Output the data verbatim, with nothing added or dropped.
+ + + + + + +
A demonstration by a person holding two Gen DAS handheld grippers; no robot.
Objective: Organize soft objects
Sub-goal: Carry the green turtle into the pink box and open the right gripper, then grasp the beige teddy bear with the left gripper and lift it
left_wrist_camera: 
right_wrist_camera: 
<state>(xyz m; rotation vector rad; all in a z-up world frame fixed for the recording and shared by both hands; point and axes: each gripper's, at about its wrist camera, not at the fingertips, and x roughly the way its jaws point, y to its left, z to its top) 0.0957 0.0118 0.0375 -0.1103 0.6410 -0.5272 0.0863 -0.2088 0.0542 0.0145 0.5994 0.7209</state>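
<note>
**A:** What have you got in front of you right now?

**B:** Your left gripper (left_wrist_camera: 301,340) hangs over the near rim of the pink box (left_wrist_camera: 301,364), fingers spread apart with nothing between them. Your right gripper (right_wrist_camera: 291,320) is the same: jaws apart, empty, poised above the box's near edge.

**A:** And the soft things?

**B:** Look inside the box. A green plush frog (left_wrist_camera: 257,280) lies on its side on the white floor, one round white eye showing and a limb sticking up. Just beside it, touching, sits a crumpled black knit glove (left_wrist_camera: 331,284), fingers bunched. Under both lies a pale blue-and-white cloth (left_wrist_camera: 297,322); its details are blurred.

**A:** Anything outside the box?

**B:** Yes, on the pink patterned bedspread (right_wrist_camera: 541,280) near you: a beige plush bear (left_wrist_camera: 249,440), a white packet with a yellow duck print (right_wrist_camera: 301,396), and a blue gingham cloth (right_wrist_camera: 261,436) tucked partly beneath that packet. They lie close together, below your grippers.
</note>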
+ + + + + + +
OUTPUT FOR THIS EXERCISE:
A demonstration by a person holding two Gen DAS handheld grippers; no robot.
Objective: Organize soft objects
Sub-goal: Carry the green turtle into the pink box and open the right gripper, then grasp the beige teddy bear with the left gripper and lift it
left_wrist_camera: 
right_wrist_camera: 
<state>(xyz m; rotation vector rad; all in a z-up world frame fixed for the recording and shared by both hands; point and axes: each gripper's, at about its wrist camera, not at the fingertips, and x roughly the way its jaws point, y to its left, z to its top) 0.0957 0.0118 0.0375 -0.1103 0.6410 -0.5272 0.0863 -0.2088 0.0542 0.0145 0.5994 0.7209</state>
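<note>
**A:** What have you got in front of you right now?

**B:** Your left gripper (left_wrist_camera: 301,340) hangs over the near rim of the pink box (left_wrist_camera: 301,364), fingers spread apart with nothing between them. Your right gripper (right_wrist_camera: 291,320) is the same: jaws apart, empty, poised above the box's near edge.

**A:** And the soft things?

**B:** Look inside the box. A green plush frog (left_wrist_camera: 257,280) lies on its side on the white floor, one round white eye showing and a limb sticking up. Just beside it, touching, sits a crumpled black knit glove (left_wrist_camera: 331,284), fingers bunched. Under both lies a pale blue-and-white cloth (left_wrist_camera: 297,322); its details are blurred.

**A:** Anything outside the box?

**B:** Yes, on the pink patterned bedspread (right_wrist_camera: 541,280) near you: a beige plush bear (left_wrist_camera: 249,440), a white packet with a yellow duck print (right_wrist_camera: 301,396), and a blue gingham cloth (right_wrist_camera: 261,436) tucked partly beneath that packet. They lie close together, below your grippers.
</note>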

The exercise calls for nothing further.